## [Task requirements]
Give back the whole listing below exactly.
_ _ _
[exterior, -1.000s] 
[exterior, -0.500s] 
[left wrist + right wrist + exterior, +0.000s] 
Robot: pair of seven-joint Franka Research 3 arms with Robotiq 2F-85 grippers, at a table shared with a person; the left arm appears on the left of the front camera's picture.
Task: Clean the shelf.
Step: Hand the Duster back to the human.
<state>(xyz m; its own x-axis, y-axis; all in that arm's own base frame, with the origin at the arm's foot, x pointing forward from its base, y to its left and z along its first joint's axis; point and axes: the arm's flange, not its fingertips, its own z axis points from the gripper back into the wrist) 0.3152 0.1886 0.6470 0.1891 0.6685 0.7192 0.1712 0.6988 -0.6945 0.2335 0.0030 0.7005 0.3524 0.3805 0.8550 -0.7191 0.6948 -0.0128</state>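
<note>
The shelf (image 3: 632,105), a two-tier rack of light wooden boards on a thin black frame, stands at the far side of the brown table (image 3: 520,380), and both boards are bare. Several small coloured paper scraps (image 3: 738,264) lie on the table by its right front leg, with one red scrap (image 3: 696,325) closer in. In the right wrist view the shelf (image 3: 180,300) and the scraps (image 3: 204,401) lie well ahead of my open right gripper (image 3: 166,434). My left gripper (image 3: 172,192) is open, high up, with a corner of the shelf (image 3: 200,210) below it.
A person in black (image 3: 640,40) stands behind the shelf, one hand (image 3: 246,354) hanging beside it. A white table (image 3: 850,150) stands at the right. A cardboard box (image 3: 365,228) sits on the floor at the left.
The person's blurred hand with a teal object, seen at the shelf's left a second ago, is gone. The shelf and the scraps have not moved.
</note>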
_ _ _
## [Solved problem]
[exterior, -1.000s] 
[exterior, -0.500s] 
[left wrist + right wrist + exterior, +0.000s] 
Robot: pair of seven-joint Franka Research 3 arms with Robotiq 2F-85 grippers, at a table shared with a person; the left arm appears on the left of the front camera's picture.
Task: Clean the shelf.
Step: Hand the Duster back to the human.
<state>(xyz m; its own x-axis, y-axis; all in that arm's own base frame, with the origin at the arm's foot, x pointing forward from its base, y to its left and z along its first joint's axis; point and axes: the arm's flange, not its fingertips, its own z axis points from the gripper back into the wrist) 0.3152 0.1886 0.6470 0.1891 0.6685 0.7192 0.1712 0.6988 -0.6945 0.2335 0.0030 0.7005 0.3524 0.3805 0.8550 -0.7191 0.6948 -0.0128</state>
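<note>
The shelf (image 3: 632,105), a two-tier rack of light wooden boards on a thin black frame, stands at the far side of the brown table (image 3: 520,380), and both boards are bare. Several small coloured paper scraps (image 3: 738,264) lie on the table by its right front leg, with one red scrap (image 3: 696,325) closer in. In the right wrist view the shelf (image 3: 180,300) and the scraps (image 3: 204,401) lie well ahead of my open right gripper (image 3: 166,434). My left gripper (image 3: 172,192) is open, high up, with a corner of the shelf (image 3: 200,210) below it.
A person in black (image 3: 640,40) stands behind the shelf, one hand (image 3: 246,354) hanging beside it. A white table (image 3: 850,150) stands at the right. A cardboard box (image 3: 365,228) sits on the floor at the left.
The person's blurred hand with a teal object, seen at the shelf's left a second ago, is gone. The shelf and the scraps have not moved.
</note>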

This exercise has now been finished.